Die Häschenschule – Jagd nach dem goldenen Ei

Deutschland 2017
Regie: Ute von Münchow-Pohl
Laufzeit:
76 Min
Genre:
Literaturverfilmung, Animationsfilm, Kinderfilm
FSK:
ohne Altersbeschränkung
Schulunterricht / Altersempfehlung:
1. bis 4. Klasse | 6 bis 10 Jahre
Themen:
Ostern, Tiere, Abenteuer, Freundschaft, Gemeinschaft, Mut zur Veränderung
Unterrichtsfächer:
Vorfachlicher Unterricht, Deutsch, Sachkunde, Kunst, Religion, Lebenskunde

Beschreibung

Inhalt
Der Zusammenhalt der Häschen und ihre Bereitschaft sich für einander einzusetzen ist die Botschaft des Films, was der großspurige Max erst noch lernen muss. Max Wunsch nach Anerkennung bei seinen Kumpels in der Stadt und seine anfängliche Missachtung der scheinbar altmodischen Regeln in der Gemeinschaft der Häschenschule können im Unterricht aufgegriffen und auf Alltagssituationen der Kinder bezogen werden. Im Deutschunterricht bietet sich ein Vergleich des Kinderbuchs mit dem Animationsfilm an. Die Reimsprüche aus Buch und Film regen die Kinder dabei auch zum Verfassen von eigenen Reimen und Gedichten an. Ausgehend davon, ob auch Füchse als Eierbringer überliefert sind, können sich die Kinder mit Osterbräuchen vertraut machen. Darüber hinaus bietet der Film zahlreiche Anregungen zum Basteln und Spielen, beispielsweise das Gestalten von einem goldenen Riesen-Ei, das Bauen eines Eis aus Steinen, das Errichten eines Oster-Parcours oder das Ausprobieren von Konzentrationsübungen in Anlehnung an den „Verschwindibus-Trick“.

Umsetzung
Die Kino-Adaption des bekannten Kinderbuchklassikers aus dem Jahr 1924 von Albert Sixtus und Fritz Koch-Gotha, mit dem Generationen von Kindern aufgewachsen sind, fängt den Charme des Originals ein und erzählt dennoch eine neue, 3D-computeranimierte Geschichte. Einige Elemente, wie die Reimsprüche des Lehrers und dessen Hang zur Disziplin sowie ein Teil der Ausstattung der Häschenschule erinnern an die Buchvorlage. Ansonsten steht der obercoole Hase Max im Mittelpunkt, der als Stadthase seine Rolle in der ländlichen Häschenschule erst noch finden muss. Dort lernen die Hasenkinder nicht nur gemeinschaftliches Handeln und Rücksichtnahme, sondern auch fernöstliche Kampftechniken und Achtsamkeit. Die Unterschiede zwischen Stadt und Land werden durch rasante und beschauliche Szenen sowie durch die Musik hervorgehoben. Die Figuren im Film sind liebevoll animiert und die Stimmen bekannter Schauspielerinnen und Schauspieler unterstreichen die Charaktere. Die Schauplätze der Handlung werden in warmen, leuchtenden Farben gezeichnet, die Lust aufs Osterfest machen.

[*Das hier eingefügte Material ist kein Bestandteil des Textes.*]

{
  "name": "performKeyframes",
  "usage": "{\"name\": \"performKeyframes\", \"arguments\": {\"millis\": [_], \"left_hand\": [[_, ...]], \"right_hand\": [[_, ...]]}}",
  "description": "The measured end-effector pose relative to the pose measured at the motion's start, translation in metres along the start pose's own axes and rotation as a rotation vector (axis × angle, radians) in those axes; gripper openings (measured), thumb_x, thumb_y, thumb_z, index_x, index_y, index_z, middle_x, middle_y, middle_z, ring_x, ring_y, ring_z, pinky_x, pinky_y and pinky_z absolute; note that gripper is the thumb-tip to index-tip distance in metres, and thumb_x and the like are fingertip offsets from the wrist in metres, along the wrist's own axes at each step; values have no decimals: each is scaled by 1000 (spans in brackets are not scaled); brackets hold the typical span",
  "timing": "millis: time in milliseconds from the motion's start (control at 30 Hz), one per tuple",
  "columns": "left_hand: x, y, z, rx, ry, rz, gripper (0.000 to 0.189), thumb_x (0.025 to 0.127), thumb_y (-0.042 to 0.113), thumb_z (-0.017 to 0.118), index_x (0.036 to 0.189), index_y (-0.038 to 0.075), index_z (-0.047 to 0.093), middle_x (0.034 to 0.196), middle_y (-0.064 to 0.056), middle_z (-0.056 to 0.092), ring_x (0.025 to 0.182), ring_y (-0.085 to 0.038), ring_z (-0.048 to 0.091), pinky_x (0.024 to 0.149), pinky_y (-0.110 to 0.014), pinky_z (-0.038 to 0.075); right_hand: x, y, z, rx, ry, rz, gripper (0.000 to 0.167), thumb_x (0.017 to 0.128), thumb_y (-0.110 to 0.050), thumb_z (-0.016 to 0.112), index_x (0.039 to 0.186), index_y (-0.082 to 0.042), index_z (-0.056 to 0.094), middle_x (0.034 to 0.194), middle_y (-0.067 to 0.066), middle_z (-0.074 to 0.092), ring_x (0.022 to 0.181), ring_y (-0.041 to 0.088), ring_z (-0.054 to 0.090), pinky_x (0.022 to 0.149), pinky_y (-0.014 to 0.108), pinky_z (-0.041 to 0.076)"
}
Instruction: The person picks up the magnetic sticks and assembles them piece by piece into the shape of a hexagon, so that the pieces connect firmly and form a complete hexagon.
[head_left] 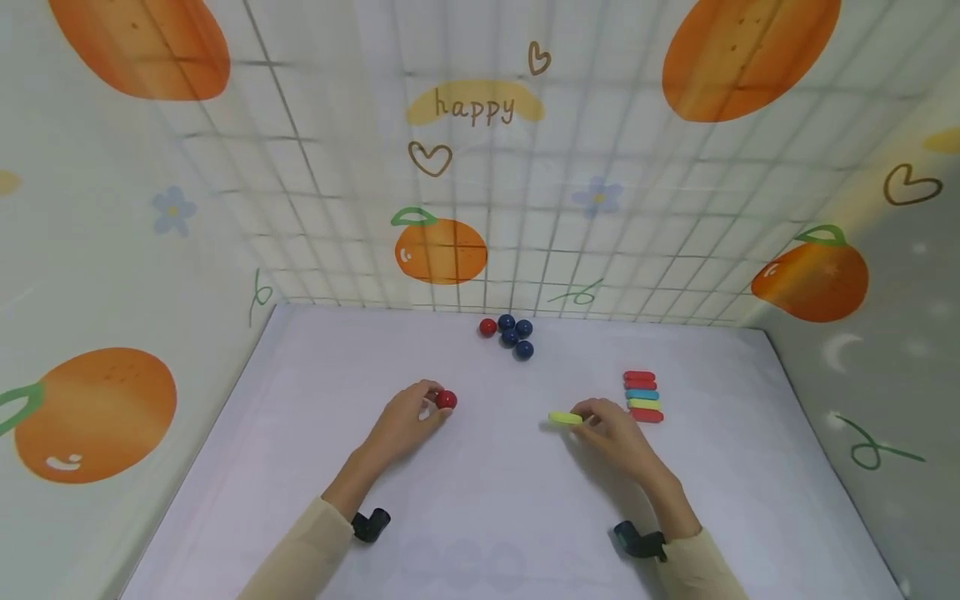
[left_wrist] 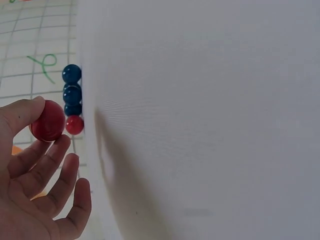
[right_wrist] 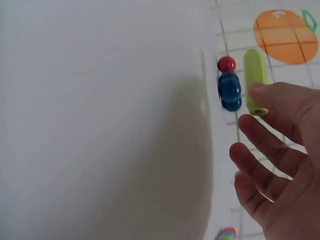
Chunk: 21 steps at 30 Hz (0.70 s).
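My left hand (head_left: 402, 423) pinches a red ball (head_left: 446, 400) between thumb and fingers, left of the table's middle. In the left wrist view the same red ball (left_wrist: 48, 121) sits between the thumb and a fingertip, the other fingers loosely bent. On the other side my right hand (head_left: 611, 432) pinches a short yellow-green stick (head_left: 565, 418) near one end. The right wrist view shows this stick (right_wrist: 255, 80) to be ridged, with a small hole in its end. Its shadow falls on the white tabletop (head_left: 495, 483) beneath.
Several dark blue balls (head_left: 524, 350) and another red ball (head_left: 487, 327) cluster by the back wall. Right of my right hand lies a row of red, blue and yellow sticks (head_left: 641, 395). Patterned cloth walls (head_left: 315, 250) with printed oranges enclose the table's back and sides.
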<state>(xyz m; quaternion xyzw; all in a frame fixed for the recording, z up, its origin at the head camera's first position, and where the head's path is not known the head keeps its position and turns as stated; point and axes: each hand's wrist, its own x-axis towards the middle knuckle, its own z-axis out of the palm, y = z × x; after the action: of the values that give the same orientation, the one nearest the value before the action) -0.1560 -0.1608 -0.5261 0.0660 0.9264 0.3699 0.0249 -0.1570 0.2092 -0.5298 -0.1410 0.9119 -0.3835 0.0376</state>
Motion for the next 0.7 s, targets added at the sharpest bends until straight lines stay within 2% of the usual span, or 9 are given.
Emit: {"name": "performKeyframes", "arguments": {"millis": [267, 467, 700], "left_hand": [[-20, 0, -7, -16, 21, -20, 38, 91, 29, 76, 123, 12, 63, 112, 1, 66, 104, -20, 62, 88, -41, 52], [-31, -1, -11, -22, 36, -30, 39, 90, 30, 76, 123, 14, 63, 113, 1, 67, 105, -21, 62, 88, -42, 53], [-37, -2, -14, -29, 47, -40, 40, 90, 30, 77, 124, 14, 64, 112, 2, 67, 106, -22, 62, 87, -43, 52]], "right_hand": [[14, -14, 13, 36, -56, -18, 26, 90, -15, 76, 114, -16, 68, 109, -3, 65, 100, 20, 59, 86, 40, 52], [25, -24, 24, 44, -83, -78, 24, 90, -14, 76, 113, -16, 68, 107, -5, 65, 99, 18, 59, 87, 39, 51], [35, -33, 37, 49, -109, -170, 22, 91, -12, 75, 112, -13, 68, 104, -5, 65, 96, 16, 60, 85, 38, 52]]}}
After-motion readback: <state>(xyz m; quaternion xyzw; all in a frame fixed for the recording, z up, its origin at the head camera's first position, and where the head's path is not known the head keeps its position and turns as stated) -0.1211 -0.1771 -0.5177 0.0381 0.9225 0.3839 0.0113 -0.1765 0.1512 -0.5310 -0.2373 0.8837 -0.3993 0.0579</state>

Anknüpfungspunkte für die pädagogische Arbeit
Der jugendliche Großstadthase Max möchte unbedingt Gang-Mitglied bei den „Wahnsinns-Hasen“ werden. Als Passagier in einem ferngesteuerten Flugzeug will er seine Kumpel beeindrucken, doch plötzlich wird sein Fluggerät von einer Windböe erfasst und Max landet unsanft im Wald, wo ihn das süße Hasenmädchen Emma findet. Sie nimmt ihn mit zur Häschenschule, wo sich die Hasenschüler unter der Leitung von Lehrer Eitelfritz und Madame Hermine auf die Osterhasenprüfung vorbereiten. Max wird in das Häschen-Internat aufgenommen, aber es fällt ihm schwer, sich an das Leben auf dem Land und die altmodischen Regeln der Schule anzupassen und so versucht er zu fliehen. Sein Vorhaben scheitert jedoch an der Fuchsfamilie, die das große, goldene und magische Ei der Hasen stehlen wollen, um dadurch das Osterfest an sich zu reißen. Max will seinen neuen Freunden in der Häschenschule helfen. Er ist nun auf dem besten Weg, ein echter Osterhase zu werden und nimmt gemeinsam mit seinen Mitschülern den Kampf gegen die Füchse auf, um Ostern zu retten.